What to work on -
Look below for the lines from the one with "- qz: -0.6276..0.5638" to the one with "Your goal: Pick", and copy exactly those lines, both ends included.

[Items from a dataset]

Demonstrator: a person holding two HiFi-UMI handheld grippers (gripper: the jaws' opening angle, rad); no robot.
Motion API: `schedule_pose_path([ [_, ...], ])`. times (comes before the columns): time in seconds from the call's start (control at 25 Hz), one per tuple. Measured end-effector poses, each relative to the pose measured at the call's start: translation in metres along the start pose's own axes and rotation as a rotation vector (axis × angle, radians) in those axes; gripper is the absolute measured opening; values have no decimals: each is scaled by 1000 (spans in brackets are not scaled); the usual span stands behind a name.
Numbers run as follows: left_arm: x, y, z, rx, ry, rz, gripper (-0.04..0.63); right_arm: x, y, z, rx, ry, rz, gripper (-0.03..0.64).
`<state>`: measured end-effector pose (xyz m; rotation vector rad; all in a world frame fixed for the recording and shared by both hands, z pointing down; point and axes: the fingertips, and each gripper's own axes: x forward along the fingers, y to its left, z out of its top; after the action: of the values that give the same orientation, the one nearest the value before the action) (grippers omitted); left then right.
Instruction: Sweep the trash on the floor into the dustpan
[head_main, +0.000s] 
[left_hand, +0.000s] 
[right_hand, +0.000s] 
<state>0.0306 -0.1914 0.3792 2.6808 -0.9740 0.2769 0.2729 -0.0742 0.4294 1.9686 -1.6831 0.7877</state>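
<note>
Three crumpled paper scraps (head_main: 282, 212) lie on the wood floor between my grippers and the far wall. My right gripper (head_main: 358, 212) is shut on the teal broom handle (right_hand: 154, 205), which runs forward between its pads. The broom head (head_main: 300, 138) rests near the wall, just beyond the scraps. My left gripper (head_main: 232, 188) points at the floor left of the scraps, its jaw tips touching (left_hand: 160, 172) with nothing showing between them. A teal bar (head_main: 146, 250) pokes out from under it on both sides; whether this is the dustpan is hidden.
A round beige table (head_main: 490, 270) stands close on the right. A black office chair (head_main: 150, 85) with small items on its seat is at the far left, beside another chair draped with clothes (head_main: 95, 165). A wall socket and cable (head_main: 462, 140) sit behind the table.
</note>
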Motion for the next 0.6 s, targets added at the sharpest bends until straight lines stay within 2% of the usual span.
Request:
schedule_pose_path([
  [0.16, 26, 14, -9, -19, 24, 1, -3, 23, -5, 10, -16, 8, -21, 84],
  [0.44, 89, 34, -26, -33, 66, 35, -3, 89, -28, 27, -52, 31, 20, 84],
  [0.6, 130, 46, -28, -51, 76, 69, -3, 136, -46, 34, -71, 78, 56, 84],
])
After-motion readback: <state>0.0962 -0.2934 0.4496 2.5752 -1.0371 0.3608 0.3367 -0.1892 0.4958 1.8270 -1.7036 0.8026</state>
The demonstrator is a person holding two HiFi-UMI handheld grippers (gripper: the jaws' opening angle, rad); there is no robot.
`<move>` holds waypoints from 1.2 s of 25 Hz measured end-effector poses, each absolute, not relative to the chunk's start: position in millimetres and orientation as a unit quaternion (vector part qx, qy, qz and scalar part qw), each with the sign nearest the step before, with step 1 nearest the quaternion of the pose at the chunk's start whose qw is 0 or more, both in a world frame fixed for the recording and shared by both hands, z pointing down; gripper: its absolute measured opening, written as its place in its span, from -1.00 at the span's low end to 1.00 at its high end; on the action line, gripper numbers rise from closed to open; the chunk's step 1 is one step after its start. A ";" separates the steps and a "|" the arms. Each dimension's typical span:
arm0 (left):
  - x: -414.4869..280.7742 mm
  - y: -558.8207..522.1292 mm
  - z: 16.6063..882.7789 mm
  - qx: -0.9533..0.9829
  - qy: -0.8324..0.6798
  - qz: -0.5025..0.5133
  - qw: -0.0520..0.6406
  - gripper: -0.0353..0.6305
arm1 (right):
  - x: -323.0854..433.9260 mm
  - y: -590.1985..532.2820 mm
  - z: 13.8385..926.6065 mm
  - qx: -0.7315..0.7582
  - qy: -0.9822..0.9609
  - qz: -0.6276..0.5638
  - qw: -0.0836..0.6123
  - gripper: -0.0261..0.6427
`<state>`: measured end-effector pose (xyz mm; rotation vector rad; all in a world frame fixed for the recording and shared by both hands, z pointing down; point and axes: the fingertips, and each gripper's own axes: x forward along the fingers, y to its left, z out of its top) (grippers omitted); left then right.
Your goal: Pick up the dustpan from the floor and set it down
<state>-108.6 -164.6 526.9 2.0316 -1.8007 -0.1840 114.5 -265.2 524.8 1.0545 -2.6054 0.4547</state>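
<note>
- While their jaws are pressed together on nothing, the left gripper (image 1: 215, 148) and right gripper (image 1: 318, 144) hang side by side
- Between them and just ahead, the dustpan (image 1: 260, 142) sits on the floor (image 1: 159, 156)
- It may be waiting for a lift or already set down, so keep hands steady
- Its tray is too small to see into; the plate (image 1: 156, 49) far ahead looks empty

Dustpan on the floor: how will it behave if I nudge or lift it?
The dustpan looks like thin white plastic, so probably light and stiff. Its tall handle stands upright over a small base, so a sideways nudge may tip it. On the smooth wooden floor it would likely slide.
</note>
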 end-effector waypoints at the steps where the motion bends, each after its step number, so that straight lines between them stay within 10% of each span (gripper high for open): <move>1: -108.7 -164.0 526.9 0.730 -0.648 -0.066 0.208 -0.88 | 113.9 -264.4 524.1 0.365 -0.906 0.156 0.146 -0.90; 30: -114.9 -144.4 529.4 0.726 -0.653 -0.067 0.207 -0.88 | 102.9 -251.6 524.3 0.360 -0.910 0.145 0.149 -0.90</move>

Solution to the exercise -
  - qz: -0.6276..0.5638
  - qw: -0.0836..0.6123
  - gripper: -0.0261..0.6427
`<state>`: measured end-effector pose (xyz mm; rotation vector rad; all in a world frame fixed for the recording and shared by both hands, z pointing down; point and axes: the fingertips, and each gripper's own axes: x forward along the fingers, y to its left, z out of its top) (grippers omitted); left then right.
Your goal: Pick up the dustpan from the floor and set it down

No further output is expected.